We shall return to an analysis of UKIP later this week, but today Respect effectively publicly acknowledged their demise:
The general context of this Parliament remains one in which Labour is viewed as the instinctive vote of opposition with the Condem government despised. Progressive and disaffected voters will tend to rally to Labour as the party which can get the Condems out. The rapid erosion of the Conservative and Liberal Democrat voting base has created a larger pool of right leaning voters for right wing parties and above all UKIP to pick up. Left and progressive parties, on the other hand, always face a squeeze in these circumstances.
They show no remorse for the way in which George Galloway and Respect themselves contributed to the hype (described on Left Futures last week by Phil Burton-Cartledge) which gave UKIP the enormous fillip in Rotherham, as indicated by tweets such as this:
Labour has brought shame to Rotherham: grooming cover-up MacShame expenses scandal and now the foster parent shocker. Kick them out!
— George Galloway (@georgegalloway) November 24, 2012
This was, unsuprisingly retweeted by a number of the racists and homophobes who were out campaigning for UKIP.
And though Respect take take some sectarian comfort in the admittedly far worse performance of those they describe as their “opponents on the left” – arguing that the “ludicrous nature of the Communist Party’s electoral profile was exposed again in Croydon,” and knocking the “absurdly sectarian” TUSC’s vote in Rotherham – they still delude themselves about their own longer term prospects, believing they are “increasingly well placed to be the credible progressive left alternative when Labour comes back into government.”
They are right, unfortunately, that Labour appears to be following the course recently charted by François Hollande – securing election on the back of an ambiguous stance that declares opposition to austerity without proposing any real alternative.
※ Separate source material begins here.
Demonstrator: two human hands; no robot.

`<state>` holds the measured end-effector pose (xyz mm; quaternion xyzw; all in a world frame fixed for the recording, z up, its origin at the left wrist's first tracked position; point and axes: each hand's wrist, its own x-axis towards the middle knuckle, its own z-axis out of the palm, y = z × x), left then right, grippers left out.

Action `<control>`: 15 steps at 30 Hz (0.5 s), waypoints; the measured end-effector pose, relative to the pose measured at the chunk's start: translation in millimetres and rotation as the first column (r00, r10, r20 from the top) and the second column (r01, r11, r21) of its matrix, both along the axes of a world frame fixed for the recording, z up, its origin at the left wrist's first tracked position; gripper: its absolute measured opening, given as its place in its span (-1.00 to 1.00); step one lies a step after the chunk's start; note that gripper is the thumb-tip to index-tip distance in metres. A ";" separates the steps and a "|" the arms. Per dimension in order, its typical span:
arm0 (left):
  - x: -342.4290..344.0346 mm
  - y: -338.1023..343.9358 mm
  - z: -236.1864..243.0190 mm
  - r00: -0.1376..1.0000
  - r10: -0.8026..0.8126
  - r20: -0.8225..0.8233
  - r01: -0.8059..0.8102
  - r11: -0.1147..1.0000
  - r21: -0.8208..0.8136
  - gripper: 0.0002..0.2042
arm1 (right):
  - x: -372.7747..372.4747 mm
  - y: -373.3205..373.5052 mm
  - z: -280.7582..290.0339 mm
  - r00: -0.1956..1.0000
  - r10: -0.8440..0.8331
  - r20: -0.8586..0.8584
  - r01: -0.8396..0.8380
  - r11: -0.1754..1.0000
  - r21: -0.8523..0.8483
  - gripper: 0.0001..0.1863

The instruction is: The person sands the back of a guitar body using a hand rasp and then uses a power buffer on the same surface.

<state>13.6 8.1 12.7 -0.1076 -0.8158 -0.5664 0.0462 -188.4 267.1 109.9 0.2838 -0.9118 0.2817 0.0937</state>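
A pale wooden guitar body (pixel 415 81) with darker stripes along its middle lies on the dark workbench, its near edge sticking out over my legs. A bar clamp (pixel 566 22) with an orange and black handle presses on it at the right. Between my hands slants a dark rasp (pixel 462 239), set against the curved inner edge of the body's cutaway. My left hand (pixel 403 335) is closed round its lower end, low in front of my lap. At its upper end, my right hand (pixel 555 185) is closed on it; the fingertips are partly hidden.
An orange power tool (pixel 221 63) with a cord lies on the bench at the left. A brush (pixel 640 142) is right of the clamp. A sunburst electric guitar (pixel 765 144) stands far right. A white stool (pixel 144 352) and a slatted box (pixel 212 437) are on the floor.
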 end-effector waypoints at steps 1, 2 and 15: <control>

And we agree that this would most likely result in a rapid fall from popularity, and inevitable confrontation with trade union and community opposition to the massive cuts that George Osborne has built into post-2015 budgets. However, George Galloway is in no position to rally the forces of the Left in the way that Mélenchon has done in France.
It could have been different. Respect has shown, most notably in Tower Hamlets and even more so in Bradford, that it is possible for a social democratic party to the left of Labour to successfully challenge Labour where Labour has detached itself from core voters. Although Respect’s successes were in areas with large Asian communities, the experience in Bradford lead Labour to recognise the possibility of a challenge where the alienation from Labour had different roots, and rise to it.
If there was to be a successful challenge from the Left outside Labour to a future Labour government over austerity, it would have to come from an alliance with a similarly social democratic programme, capable of uniting a very broad section of the community and Labour movement. Although George Galloway will undoubtedly continue to provide a loud and articulate voice of dissent, he has become an obstacle to any form of Left unity, not a force for achieving it.